• _EXERCISE DETAILS_
Once you find the line containing "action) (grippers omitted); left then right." in the data below, copy it and each following line exactly, up to and including the line containing "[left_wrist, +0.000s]", and nothing else.

(Records from a data source)
- Opening Delimiter -

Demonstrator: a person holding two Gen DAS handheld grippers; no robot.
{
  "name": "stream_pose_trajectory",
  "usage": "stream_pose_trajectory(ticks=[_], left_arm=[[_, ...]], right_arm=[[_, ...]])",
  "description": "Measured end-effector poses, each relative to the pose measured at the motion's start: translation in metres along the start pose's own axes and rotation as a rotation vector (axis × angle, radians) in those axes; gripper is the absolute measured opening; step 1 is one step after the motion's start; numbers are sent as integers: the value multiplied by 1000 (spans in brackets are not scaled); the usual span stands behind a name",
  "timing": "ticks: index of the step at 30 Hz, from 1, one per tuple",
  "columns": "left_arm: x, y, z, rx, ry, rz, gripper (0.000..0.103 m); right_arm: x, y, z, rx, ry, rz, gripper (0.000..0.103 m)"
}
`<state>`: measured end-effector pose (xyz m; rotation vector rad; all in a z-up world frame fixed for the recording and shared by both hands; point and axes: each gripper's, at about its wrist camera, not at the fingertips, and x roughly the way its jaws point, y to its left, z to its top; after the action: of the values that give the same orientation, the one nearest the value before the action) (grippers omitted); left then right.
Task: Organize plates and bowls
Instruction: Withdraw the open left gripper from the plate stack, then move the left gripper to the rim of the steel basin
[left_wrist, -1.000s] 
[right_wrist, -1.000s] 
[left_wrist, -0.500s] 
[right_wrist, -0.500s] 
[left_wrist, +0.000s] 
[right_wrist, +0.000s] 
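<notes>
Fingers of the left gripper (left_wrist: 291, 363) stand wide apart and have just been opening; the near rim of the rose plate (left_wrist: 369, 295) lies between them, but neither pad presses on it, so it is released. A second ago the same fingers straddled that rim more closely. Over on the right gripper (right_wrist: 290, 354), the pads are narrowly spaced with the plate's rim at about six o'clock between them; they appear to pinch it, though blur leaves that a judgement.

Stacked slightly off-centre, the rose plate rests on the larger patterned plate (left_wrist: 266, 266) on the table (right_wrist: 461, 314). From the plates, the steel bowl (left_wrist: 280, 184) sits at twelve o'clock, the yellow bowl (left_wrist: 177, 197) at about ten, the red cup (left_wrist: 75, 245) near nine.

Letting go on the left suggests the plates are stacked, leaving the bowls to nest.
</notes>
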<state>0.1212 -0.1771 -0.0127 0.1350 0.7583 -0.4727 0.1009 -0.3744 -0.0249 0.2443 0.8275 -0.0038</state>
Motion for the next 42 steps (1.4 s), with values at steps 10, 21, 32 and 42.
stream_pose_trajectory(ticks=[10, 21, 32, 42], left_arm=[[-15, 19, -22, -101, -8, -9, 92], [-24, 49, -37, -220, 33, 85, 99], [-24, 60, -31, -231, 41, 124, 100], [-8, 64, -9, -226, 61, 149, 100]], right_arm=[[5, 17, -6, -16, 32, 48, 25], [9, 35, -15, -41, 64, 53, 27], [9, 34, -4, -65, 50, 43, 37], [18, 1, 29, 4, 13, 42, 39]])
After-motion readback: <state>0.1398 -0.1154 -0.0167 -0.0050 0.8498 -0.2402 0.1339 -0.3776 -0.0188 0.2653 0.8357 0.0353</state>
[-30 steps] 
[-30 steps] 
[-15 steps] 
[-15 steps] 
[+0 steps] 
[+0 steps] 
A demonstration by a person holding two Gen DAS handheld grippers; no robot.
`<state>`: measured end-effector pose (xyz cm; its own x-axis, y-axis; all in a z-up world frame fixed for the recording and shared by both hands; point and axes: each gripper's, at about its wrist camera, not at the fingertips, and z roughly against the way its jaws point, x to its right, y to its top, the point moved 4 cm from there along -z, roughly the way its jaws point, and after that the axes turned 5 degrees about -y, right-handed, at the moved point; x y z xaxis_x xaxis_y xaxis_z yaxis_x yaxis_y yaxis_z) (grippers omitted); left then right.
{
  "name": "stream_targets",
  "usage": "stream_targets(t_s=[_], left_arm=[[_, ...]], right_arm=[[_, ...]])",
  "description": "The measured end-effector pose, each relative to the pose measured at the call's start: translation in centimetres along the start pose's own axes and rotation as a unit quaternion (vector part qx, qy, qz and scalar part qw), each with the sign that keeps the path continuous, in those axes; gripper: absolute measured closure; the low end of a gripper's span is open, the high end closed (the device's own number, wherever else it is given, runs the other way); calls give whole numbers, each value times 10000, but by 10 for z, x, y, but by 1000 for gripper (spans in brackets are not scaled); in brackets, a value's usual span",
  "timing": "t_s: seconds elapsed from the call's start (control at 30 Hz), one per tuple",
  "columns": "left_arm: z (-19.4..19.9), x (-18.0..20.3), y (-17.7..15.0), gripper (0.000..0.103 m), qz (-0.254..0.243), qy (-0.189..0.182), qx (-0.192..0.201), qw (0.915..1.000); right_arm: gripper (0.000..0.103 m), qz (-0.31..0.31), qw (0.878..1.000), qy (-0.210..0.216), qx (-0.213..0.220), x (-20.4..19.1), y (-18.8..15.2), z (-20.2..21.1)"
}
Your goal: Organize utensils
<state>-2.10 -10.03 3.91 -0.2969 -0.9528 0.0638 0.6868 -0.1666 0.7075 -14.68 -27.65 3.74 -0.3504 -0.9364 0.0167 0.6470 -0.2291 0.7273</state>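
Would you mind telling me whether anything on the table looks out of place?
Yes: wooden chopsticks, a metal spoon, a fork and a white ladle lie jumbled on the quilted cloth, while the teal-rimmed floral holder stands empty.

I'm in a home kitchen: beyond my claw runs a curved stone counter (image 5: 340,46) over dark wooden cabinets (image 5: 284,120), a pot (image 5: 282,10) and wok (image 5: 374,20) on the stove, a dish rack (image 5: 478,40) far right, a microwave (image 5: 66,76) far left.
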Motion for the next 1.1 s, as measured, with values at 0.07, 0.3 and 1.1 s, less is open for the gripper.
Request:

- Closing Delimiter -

• _SOLUTION TO THE PROBLEM_
`<state>`: measured end-effector pose (xyz m; rotation vector rad; all in a z-up world frame fixed for the recording and shared by both hands; point and axes: each gripper's, at about its wrist camera, not at the fingertips, and x roughly the way its jaws point, y to its left, z to its top; after the action: of the values that give the same orientation, the one nearest the value before the action) (grippers omitted); left then right.
Task: Organize plates and bowls
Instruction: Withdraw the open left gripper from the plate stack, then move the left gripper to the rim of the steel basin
[left_wrist, -1.000s] 
[right_wrist, -1.000s] 
[left_wrist, -0.500s] 
[right_wrist, -0.500s] 
[left_wrist, +0.000s] 

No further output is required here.